-- Opening Marker --

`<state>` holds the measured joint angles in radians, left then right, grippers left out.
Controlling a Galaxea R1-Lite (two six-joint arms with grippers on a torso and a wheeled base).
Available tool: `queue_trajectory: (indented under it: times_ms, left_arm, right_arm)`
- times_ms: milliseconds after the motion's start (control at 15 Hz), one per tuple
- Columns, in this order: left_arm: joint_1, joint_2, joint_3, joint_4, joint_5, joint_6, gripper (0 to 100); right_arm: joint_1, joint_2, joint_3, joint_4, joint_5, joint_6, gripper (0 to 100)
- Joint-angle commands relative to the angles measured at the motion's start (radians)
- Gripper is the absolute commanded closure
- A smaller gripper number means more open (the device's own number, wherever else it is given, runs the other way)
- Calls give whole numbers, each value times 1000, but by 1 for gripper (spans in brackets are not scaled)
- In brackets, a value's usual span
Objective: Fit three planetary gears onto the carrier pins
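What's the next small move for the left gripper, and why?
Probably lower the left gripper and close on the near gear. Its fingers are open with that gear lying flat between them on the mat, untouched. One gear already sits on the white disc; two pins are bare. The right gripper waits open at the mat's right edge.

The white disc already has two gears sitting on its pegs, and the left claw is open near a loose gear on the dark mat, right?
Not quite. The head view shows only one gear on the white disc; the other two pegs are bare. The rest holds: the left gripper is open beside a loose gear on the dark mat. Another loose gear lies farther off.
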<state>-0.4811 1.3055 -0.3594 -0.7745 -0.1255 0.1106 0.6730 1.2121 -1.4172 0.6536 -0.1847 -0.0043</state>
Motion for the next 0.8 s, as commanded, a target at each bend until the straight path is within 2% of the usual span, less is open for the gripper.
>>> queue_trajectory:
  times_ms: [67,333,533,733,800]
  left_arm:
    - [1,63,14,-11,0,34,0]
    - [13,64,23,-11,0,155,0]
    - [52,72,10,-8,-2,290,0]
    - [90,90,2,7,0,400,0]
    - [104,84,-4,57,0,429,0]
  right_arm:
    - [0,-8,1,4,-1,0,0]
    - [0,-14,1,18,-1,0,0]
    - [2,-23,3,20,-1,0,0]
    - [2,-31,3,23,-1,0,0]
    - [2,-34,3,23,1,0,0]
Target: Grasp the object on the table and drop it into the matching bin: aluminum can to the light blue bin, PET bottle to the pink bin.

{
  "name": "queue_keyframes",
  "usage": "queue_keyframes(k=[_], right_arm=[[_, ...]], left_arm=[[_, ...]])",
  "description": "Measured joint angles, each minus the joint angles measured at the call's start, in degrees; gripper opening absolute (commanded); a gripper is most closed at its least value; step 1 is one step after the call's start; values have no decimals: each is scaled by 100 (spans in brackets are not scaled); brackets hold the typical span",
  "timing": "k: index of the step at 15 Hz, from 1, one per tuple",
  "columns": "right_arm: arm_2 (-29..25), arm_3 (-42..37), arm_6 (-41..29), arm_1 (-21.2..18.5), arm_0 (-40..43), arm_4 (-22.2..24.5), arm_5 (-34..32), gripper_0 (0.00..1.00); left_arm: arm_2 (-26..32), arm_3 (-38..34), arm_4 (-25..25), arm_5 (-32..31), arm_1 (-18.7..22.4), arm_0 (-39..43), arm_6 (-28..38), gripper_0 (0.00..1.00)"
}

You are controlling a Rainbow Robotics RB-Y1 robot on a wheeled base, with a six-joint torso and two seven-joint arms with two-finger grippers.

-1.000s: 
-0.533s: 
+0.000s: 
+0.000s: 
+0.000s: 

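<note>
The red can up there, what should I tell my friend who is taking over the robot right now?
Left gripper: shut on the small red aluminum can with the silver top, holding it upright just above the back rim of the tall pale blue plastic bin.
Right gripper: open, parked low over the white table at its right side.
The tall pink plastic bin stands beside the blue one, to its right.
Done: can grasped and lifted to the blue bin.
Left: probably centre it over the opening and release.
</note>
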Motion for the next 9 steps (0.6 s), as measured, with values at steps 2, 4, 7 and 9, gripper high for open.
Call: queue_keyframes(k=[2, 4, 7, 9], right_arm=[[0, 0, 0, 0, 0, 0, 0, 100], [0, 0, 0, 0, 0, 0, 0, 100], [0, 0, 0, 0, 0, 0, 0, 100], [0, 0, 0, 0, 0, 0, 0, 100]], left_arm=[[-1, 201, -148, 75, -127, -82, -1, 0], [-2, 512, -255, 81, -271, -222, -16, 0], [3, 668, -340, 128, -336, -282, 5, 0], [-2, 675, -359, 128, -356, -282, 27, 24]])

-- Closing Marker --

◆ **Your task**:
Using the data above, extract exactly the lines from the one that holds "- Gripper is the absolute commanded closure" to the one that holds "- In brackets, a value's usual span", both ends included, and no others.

◆ **Written solution**:
- Gripper is the absolute commanded closure
- A smaller gripper number means more open (the device's own number, wherever else it is given, runs the other way)
- Calls give whole numbers, each value times 1000, but by 1 for gripper (spans in brackets are not scaled)
- In brackets, a value's usual span

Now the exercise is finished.